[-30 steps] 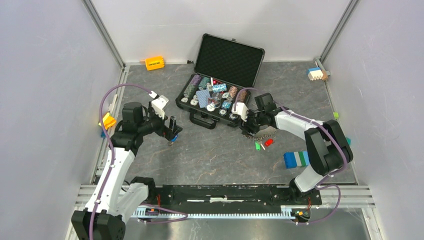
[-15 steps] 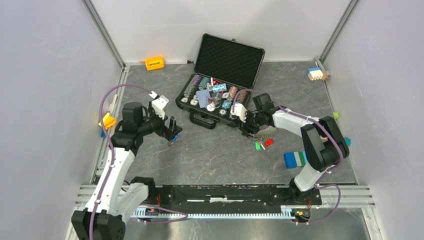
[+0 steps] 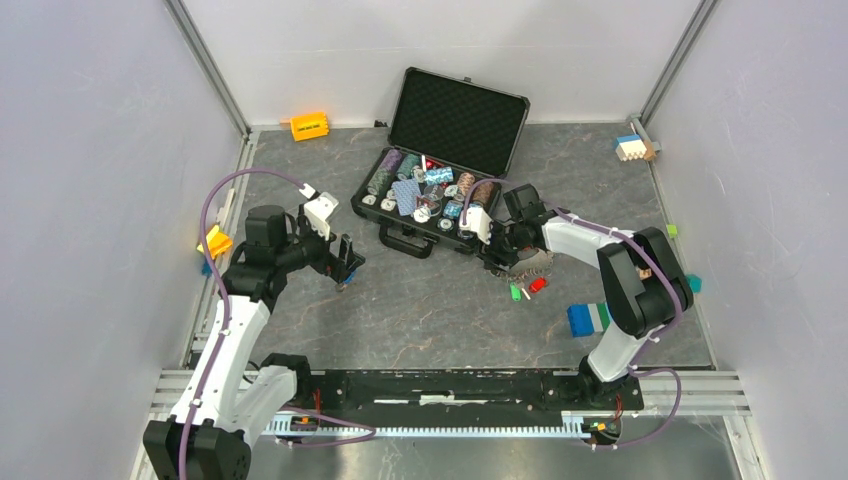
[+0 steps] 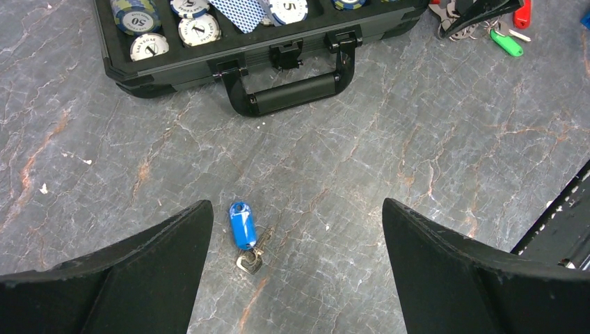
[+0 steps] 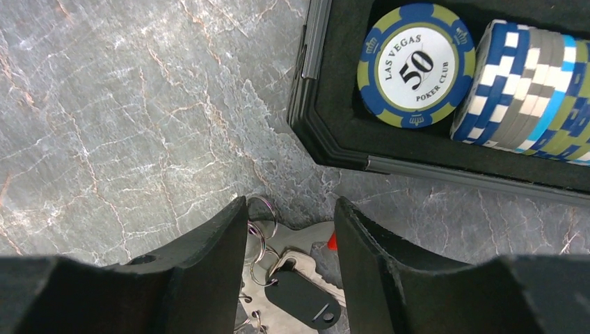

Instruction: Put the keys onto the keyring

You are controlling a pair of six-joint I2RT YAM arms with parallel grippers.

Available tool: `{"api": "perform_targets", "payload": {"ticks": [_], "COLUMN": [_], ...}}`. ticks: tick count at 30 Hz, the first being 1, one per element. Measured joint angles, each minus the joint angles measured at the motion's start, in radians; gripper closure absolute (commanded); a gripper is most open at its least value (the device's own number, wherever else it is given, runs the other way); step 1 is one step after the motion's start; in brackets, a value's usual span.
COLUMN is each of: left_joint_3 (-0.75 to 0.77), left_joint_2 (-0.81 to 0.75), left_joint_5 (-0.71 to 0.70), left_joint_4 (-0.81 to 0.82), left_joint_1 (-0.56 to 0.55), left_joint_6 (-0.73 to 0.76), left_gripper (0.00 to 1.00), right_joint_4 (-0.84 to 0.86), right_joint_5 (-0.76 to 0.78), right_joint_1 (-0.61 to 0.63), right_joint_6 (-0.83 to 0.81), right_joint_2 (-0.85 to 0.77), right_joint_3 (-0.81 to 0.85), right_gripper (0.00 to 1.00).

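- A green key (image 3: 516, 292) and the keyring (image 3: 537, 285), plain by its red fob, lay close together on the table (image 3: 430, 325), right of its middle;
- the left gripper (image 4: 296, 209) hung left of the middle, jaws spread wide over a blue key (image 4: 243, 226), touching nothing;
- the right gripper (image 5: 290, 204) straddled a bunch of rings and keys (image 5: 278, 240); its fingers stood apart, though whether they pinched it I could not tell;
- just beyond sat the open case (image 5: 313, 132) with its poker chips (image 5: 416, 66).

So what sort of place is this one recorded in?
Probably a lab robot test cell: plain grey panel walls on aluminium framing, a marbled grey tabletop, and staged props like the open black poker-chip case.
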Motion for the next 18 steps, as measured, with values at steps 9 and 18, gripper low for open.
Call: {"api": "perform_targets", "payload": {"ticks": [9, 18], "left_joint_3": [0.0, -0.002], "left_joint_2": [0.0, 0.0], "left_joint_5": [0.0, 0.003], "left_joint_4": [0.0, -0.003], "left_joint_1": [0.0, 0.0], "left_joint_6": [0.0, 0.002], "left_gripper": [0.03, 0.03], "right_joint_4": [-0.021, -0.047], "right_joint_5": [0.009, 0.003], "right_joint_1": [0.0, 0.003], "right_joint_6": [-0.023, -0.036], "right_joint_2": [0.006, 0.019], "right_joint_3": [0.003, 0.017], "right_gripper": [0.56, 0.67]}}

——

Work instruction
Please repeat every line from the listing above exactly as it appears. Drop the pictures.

Answer section
[-30 steps] 
[-15 steps] 
[+0 steps] 
[+0 steps] 
[+0 steps] 

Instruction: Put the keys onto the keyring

You are controlling a pair of six-joint I2RT YAM arms with parallel grippers.

Available tool: `{"api": "perform_targets", "payload": {"ticks": [_], "COLUMN": [_], ...}}`. ticks: tick count at 30 Hz, the first being 1, one per element. Measured joint angles, each minus the joint angles measured at the motion's start, in radians; gripper closure absolute (commanded); a gripper is most open at its least value (the device's own number, wherever else it is given, runs the other way); step 1 is one step after the motion's start; in brackets, a value's usual span.
COLUMN is each of: left_joint_3 (-0.75 to 0.77), left_joint_2 (-0.81 to 0.75), left_joint_5 (-0.71 to 0.70), left_joint_4 (-0.81 to 0.82), left_joint_1 (-0.56 to 0.55), left_joint_6 (-0.73 to 0.76), left_gripper (0.00 to 1.00), right_joint_4 (-0.84 to 0.86), right_joint_5 (-0.76 to 0.78), right_joint_1 (-0.61 to 0.63), right_joint_6 (-0.83 to 0.81), right_joint_2 (-0.85 to 0.77), right_joint_3 (-0.81 to 0.85), right_gripper (0.00 to 1.00).

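- A green key (image 3: 516, 292) and the keyring (image 3: 537, 285), plain by its red fob, lay close together on the table (image 3: 430, 325), right of its middle;
- the left gripper (image 4: 296, 209) hung left of the middle, jaws spread wide over a blue key (image 4: 243, 226), touching nothing;
- the right gripper (image 5: 290, 204) straddled a bunch of rings and keys (image 5: 278, 240); its fingers stood apart, though whether they pinched it I could not tell;
- just beyond sat the open case (image 5: 313, 132) with its poker chips (image 5: 416, 66).

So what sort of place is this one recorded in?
Probably a lab robot test cell: plain grey panel walls on aluminium framing, a marbled grey tabletop, and staged props like the open black poker-chip case.
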Motion for the next 18 steps, as measured, with values at steps 9 and 18, gripper low for open.
Call: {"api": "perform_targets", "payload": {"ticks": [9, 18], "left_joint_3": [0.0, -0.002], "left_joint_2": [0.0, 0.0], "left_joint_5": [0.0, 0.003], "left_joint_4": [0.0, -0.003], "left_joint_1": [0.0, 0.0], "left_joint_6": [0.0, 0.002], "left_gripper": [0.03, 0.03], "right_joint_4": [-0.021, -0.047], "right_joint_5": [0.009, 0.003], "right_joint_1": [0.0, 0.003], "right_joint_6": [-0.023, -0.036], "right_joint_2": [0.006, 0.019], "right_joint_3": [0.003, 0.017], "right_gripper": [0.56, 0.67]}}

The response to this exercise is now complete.